Exercise details
Read the data and repeat it in full, exactly.

Given material
****************

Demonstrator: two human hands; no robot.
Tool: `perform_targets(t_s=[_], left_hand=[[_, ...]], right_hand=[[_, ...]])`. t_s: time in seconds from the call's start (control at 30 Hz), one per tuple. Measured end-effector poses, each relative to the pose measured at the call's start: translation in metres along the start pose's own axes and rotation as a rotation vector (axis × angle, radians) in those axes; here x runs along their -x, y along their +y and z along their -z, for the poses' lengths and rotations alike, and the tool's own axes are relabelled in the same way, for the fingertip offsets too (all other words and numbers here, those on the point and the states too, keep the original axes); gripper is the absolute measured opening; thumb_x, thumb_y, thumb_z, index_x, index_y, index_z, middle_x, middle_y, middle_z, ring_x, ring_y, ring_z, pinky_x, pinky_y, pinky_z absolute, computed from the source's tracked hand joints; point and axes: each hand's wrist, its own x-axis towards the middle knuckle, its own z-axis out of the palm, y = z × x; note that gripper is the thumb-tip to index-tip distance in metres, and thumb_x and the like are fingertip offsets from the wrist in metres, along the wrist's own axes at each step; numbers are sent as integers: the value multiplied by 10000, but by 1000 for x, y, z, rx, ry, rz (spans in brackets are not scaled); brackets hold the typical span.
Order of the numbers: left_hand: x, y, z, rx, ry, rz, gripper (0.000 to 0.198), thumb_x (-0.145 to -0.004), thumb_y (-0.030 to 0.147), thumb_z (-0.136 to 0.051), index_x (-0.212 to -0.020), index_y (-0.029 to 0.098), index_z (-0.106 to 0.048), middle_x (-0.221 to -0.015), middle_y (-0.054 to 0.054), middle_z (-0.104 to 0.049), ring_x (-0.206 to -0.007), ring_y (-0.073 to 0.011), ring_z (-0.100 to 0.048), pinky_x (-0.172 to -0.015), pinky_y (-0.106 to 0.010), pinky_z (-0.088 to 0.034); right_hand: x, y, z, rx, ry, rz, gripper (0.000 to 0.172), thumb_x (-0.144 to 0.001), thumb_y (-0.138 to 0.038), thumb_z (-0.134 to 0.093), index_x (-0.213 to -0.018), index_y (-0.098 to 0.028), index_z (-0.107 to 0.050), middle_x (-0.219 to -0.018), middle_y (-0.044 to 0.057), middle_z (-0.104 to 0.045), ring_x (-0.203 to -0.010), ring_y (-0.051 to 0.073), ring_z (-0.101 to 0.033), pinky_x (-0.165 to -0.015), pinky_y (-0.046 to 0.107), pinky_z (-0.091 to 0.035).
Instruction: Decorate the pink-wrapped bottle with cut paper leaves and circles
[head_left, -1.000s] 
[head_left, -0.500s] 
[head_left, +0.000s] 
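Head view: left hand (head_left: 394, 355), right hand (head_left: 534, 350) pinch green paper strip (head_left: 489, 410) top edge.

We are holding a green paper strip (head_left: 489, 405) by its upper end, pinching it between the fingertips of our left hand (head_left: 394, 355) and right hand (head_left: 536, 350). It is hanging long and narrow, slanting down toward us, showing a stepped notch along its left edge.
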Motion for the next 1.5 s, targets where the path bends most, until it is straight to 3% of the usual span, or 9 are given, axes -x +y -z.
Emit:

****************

Output of the task
Demonstrator: two human hands; no robot.
Tool: `perform_targets(t_s=[_], left_hand=[[_, ...]], right_hand=[[_, ...]])`. t_s: time in seconds from the call's start (control at 30 Hz), one per tuple. Measured end-effector poses, each relative to the pose measured at the call's start: translation in metres along the start pose's own axes and rotation as a rotation vector (axis × angle, radians) in those axes; here x runs along their -x, y along their +y and z along their -z, for the poses' lengths and rotations alike, and the tool's own axes are relabelled in the same way, for the fingertip offsets too (all other words and numbers here, those on the point and the states too, keep the original axes); gripper is the absolute measured opening; thumb_x, thumb_y, thumb_z, index_x, index_y, index_z, middle_x, middle_y, middle_z, ring_x, ring_y, ring_z, pinky_x, pinky_y, pinky_z absolute, computed from the source's tracked hand joints; point and axes: each hand's wrist, its own x-axis towards the middle knuckle, its own z-axis out of the palm, y = z × x; note that gripper is the thumb-tip to index-tip distance in metres, and thumb_x and the like are fingertip offsets from the wrist in metres, along the wrist's own axes at each step; numbers are sent as integers: the value multiplied by 10000, but by 1000 for x, y, z, rx, ry, rz (spans in brackets are not scaled); brackets hold the typical span.
Order of the numbers: left_hand: x, y, z, rx, ry, rz, gripper (0.000 to 0.198), thumb_x (-0.145 to -0.004), thumb_y (-0.030 to 0.147), thumb_z (-0.136 to 0.051), index_x (-0.212 to -0.020), index_y (-0.029 to 0.098), index_z (-0.106 to 0.048), middle_x (-0.221 to -0.015), middle_y (-0.054 to 0.054), middle_z (-0.104 to 0.049), ring_x (-0.206 to -0.007), ring_y (-0.073 to 0.011), ring_z (-0.100 to 0.048), pinky_x (-0.172 to -0.015), pinky_y (-0.106 to 0.010), pinky_z (-0.088 to 0.034); right_hand: x, y, z, rx, ry, rz, gripper (0.000 to 0.172), thumb_x (-0.144 to 0.001), thumb_y (-0.138 to 0.038), thumb_z (-0.134 to 0.093), index_x (-0.213 to -0.018), index_y (-0.098 to 0.028), index_z (-0.107 to 0.050), middle_x (-0.219 to -0.018), middle_y (-0.044 to 0.057), middle_z (-0.104 to 0.045), ring_x (-0.203 to -0.010), ring_y (-0.051 to 0.073), ring_z (-0.101 to 0.033), pinky_x (-0.165 to -0.015), pinky_y (-0.046 to 0.107), pinky_z (-0.091 to 0.035).
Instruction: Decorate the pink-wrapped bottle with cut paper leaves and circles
[head_left, -1.000s] 
[head_left, -0.500s] 
[head_left, +0.000s] 
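Head view: left hand (head_left: 394, 355), right hand (head_left: 534, 350) pinch green paper strip (head_left: 489, 410) top edge.

We are holding a green paper strip (head_left: 489, 405) by its upper end, pinching it between the fingertips of our left hand (head_left: 394, 355) and right hand (head_left: 536, 350). It is hanging long and narrow, slanting down toward us, showing a stepped notch along its left edge.
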Motion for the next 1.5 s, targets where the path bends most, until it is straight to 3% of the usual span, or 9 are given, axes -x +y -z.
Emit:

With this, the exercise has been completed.